**BRIEF**
A word-for-word copy of the entries, with images excluded, is the expected answer.

**DATA**
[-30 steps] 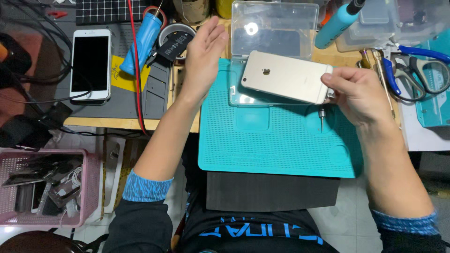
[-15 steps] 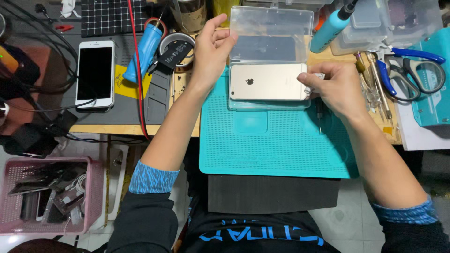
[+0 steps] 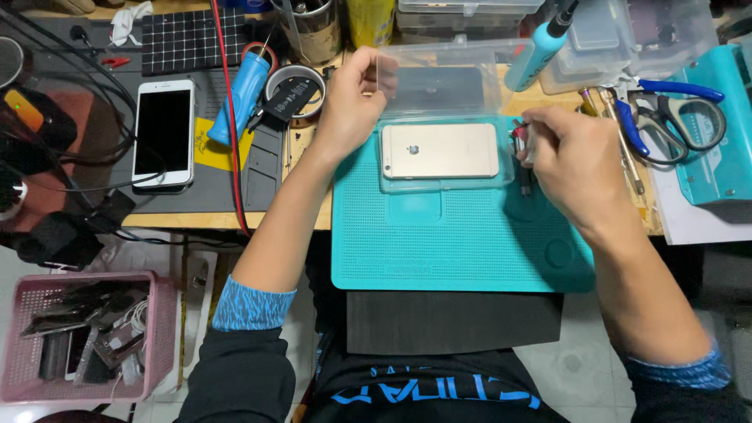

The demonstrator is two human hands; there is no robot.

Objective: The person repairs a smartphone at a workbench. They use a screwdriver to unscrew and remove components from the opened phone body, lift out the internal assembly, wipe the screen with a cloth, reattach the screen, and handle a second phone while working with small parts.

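Your left hand point(image 3: 352, 102) sits at the upper middle of the frame, fingers curled around the raised edge of the clear plastic lid point(image 3: 439, 78), pinching it so it stands open over the shallow clear tray point(image 3: 446, 184). Keep that grip light and steady, so the lid does not drop onto the gold phone point(image 3: 440, 150) lying face down in the tray, just below and to the right of that hand. Your right hand point(image 3: 576, 160), right of centre, is closed into a loose fist around a small dark-tipped tool, probably a screwdriver point(image 3: 522, 157), though your fingers hide most of it. Its tip points down at the teal mat point(image 3: 454, 243) just beside the right end of the phone, near but apparently not touching it. Hold the tool upright and rest the heel of your hand on the mat for control before you bring the tip in. A white phone point(image 3: 163, 133) lies well apart at the upper left, with blue-handled scissors point(image 3: 674, 117) at the upper right and a pink basket point(image 3: 160, 313) of parts at the lower left.
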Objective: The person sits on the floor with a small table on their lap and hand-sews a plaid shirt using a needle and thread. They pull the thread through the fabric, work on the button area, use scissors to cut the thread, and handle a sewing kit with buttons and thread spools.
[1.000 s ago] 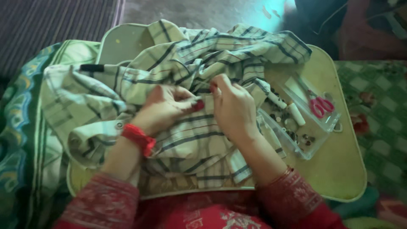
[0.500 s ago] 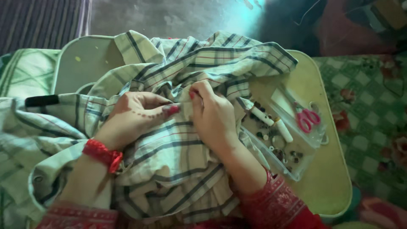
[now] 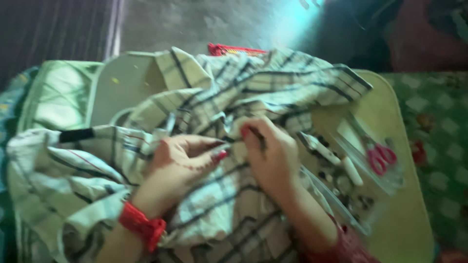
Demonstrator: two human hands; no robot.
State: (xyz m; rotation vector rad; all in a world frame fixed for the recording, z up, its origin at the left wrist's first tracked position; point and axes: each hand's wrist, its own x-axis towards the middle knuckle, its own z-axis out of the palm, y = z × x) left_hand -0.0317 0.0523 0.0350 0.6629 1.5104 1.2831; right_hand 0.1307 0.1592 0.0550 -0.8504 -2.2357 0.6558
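Observation:
A cream checked shirt (image 3: 253, 92) with dark stripes lies bunched over a pale lap table (image 3: 122, 83). My left hand (image 3: 183, 158), with a red thread band at the wrist, rests on the cloth and pinches a fold with thumb and fingers. My right hand (image 3: 270, 156) pinches the same fold just to the right, fingertips almost touching the left ones. Whether a needle is between the fingers cannot be seen; the picture is blurred.
A clear plastic box (image 3: 351, 165) of sewing bits lies on the table's right side, with red-handled scissors (image 3: 380, 156) and a white tube in it. A red zip edge (image 3: 229, 48) shows behind the shirt. A green patterned cover (image 3: 438, 146) lies to the right.
The view has shifted, so the table sits more to the right. Both hands stay pinched on the same fold of shirt, close together.

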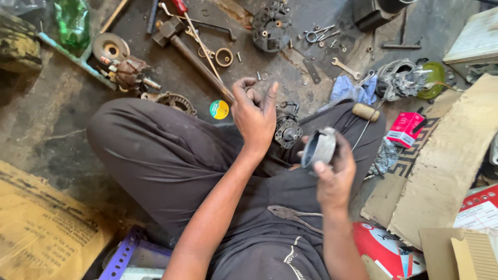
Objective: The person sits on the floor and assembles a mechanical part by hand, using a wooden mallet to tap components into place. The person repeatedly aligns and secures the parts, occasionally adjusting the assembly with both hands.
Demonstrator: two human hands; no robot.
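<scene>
Far left: a flattened cardboard sheet [41, 228] on the concrete floor [46, 119], with a green plastic bottle [72, 21] at the top edge. Just right of the bottle, a pulley disc [109, 48] and a copper-wound armature [128, 71] lying close together. Further right, a hammer [194, 57] running diagonally down toward the knee, a small yellow-and-green round sticker or lid [219, 109] beside its handle end.

Centre: left hand [254, 114] raised over the lap, fingers curled loosely inward toward the palm, thumb up, gripping nothing that can be made out. Directly behind it, a round toothed motor part [287, 131] resting by the thigh. Above that, on the floor, a dark round housing [271, 25] and scattered washers and bolts [321, 36].

Right of centre: right hand [334, 171] clamped on a grey metal cylindrical housing [319, 149], open end tilted toward the camera, held over the lap, clear of the left hand. Below it, 1 pair of pliers [293, 213] lying on the dark trousers.

Right: an open-end spanner [345, 67], a blue rag [353, 89], an alternator [402, 79], a wooden-handled tool [365, 112], a small red box [405, 128], then a cardboard slab [446, 166].
</scene>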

**THE ANSWER**
[-30 steps] 
[-15 steps] 
[+0 steps] 

The demonstrator is two human hands; there is no robot.

Objective: The person repairs a smartphone at a workbench. They use a screwdriver to unscrew and remove components from the opened phone body, lift out the internal assembly, wipe the screen with a cloth, reattach the screen, and handle a second phone while working with small parts.

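Your left hand point(image 3: 352, 102) sits at the upper middle of the frame, fingers curled around the raised edge of the clear plastic lid point(image 3: 439, 78), pinching it so it stands open over the shallow clear tray point(image 3: 446, 184). Keep that grip light and steady, so the lid does not drop onto the gold phone point(image 3: 440, 150) lying face down in the tray, just below and to the right of that hand. Your right hand point(image 3: 576, 160), right of centre, is closed into a loose fist around a small dark-tipped tool, probably a screwdriver point(image 3: 522, 157), though your fingers hide most of it. Its tip points down at the teal mat point(image 3: 454, 243) just beside the right end of the phone, near but apparently not touching it. Hold the tool upright and rest the heel of your hand on the mat for control before you bring the tip in. A white phone point(image 3: 163, 133) lies well apart at the upper left, with blue-handled scissors point(image 3: 674, 117) at the upper right and a pink basket point(image 3: 160, 313) of parts at the lower left.
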Objective: The person sits on the floor with a small table on their lap and hand-sews a plaid shirt using a needle and thread. They pull the thread through the fabric, work on the button area, use scissors to cut the thread, and handle a sewing kit with buttons and thread spools.
[1.000 s ago] 
[0.500 s ago] 
[now] 
Demonstrator: two human hands; no robot.
State: (xyz m; rotation vector rad; all in a world frame fixed for the recording, z up, its origin at the left wrist's first tracked position; point and axes: each hand's wrist, its own x-axis towards the middle knuckle, its own z-axis out of the palm, y = z × x) left_hand -0.0317 0.0523 0.0350 0.6629 1.5104 1.2831; right_hand 0.1307 0.1592 0.0550 -0.8504 -2.2357 0.6558
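Observation:
A cream checked shirt (image 3: 253, 92) with dark stripes lies bunched over a pale lap table (image 3: 122, 83). My left hand (image 3: 183, 158), with a red thread band at the wrist, rests on the cloth and pinches a fold with thumb and fingers. My right hand (image 3: 270, 156) pinches the same fold just to the right, fingertips almost touching the left ones. Whether a needle is between the fingers cannot be seen; the picture is blurred.
A clear plastic box (image 3: 351, 165) of sewing bits lies on the table's right side, with red-handled scissors (image 3: 380, 156) and a white tube in it. A red zip edge (image 3: 229, 48) shows behind the shirt. A green patterned cover (image 3: 438, 146) lies to the right.
The view has shifted, so the table sits more to the right. Both hands stay pinched on the same fold of shirt, close together.
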
Objective: The person sits on the floor and assembles a mechanical part by hand, using a wooden mallet to tap components into place. The person repeatedly aligns and secures the parts, occasionally adjusting the assembly with both hands.
Demonstrator: two human hands; no robot.
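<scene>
Far left: a flattened cardboard sheet [41, 228] on the concrete floor [46, 119], with a green plastic bottle [72, 21] at the top edge. Just right of the bottle, a pulley disc [109, 48] and a copper-wound armature [128, 71] lying close together. Further right, a hammer [194, 57] running diagonally down toward the knee, a small yellow-and-green round sticker or lid [219, 109] beside its handle end.

Centre: left hand [254, 114] raised over the lap, fingers curled loosely inward toward the palm, thumb up, gripping nothing that can be made out. Directly behind it, a round toothed motor part [287, 131] resting by the thigh. Above that, on the floor, a dark round housing [271, 25] and scattered washers and bolts [321, 36].

Right of centre: right hand [334, 171] clamped on a grey metal cylindrical housing [319, 149], open end tilted toward the camera, held over the lap, clear of the left hand. Below it, 1 pair of pliers [293, 213] lying on the dark trousers.

Right: an open-end spanner [345, 67], a blue rag [353, 89], an alternator [402, 79], a wooden-handled tool [365, 112], a small red box [405, 128], then a cardboard slab [446, 166].
</scene>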

That concludes the answer to the exercise.